DEVLA - Design of Efficient Vision Language Model Architectures

50000

Awarded Resources (in node hours)

Leonardo BOOSTER

System Partition

June 2025 - May 2026

Allocation Period

AI Technology: Generative Language Modeling & Vision (image recognition, image generation, text recognition OCR, etc.)

Vision language models (VLM) represent a multimodal extension of text-based language models that allow to incorporate visual information into the generation process of the output text.

Recent developments in VLMs have led to unseen performance in a wide range of applications scenarios. Efficient models that are suitable for local deployment, e.g., on modern laptops or desktop PCs are gaining more and more attention.

Such VLMs enable applications where computational constraints, low latency, or missing data connections play a crucial role. Additionally, local processing of user data is important to meet strict privacy and data security aspects.

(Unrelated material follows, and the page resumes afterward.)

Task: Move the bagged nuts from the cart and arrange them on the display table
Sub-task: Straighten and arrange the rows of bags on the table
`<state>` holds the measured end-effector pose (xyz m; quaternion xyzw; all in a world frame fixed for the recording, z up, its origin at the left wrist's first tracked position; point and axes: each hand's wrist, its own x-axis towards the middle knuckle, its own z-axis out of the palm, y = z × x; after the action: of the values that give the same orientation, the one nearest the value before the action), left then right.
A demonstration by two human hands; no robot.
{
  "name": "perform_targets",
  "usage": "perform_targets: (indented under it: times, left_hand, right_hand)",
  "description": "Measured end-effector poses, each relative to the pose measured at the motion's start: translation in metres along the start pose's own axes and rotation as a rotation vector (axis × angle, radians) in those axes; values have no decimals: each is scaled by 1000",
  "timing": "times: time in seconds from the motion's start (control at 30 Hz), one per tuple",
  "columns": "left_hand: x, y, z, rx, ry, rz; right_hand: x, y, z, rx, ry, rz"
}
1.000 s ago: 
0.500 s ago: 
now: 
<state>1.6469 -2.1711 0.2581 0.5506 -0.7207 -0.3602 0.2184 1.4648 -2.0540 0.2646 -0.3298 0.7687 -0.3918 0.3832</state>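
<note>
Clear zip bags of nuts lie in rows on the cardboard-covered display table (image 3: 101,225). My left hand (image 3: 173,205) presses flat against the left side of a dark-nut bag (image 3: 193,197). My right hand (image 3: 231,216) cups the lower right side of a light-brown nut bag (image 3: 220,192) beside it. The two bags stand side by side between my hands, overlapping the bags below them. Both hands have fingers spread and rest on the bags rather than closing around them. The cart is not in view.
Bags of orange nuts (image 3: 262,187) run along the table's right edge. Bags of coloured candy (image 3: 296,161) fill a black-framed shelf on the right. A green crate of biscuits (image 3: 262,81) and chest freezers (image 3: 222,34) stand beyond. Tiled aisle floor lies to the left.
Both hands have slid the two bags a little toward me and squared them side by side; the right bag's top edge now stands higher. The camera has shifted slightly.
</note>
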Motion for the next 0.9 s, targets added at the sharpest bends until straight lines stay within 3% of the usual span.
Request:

This project, a novel, efficient VLM architecture will be introduced to combines selective state space models and attention mechanisms, including an attention mask that considers image-specific ordering of the patch-tokens in the sliding window attention.

Comprehensive performance evaluations will be provided considering different combinations of the basic building blocks of VLMs including both, commonly used state-of-the-art approaches and the new architecture components.

The corresponding results will contribute to making the VLM development process and architectural design choices significantly more transparent to the community.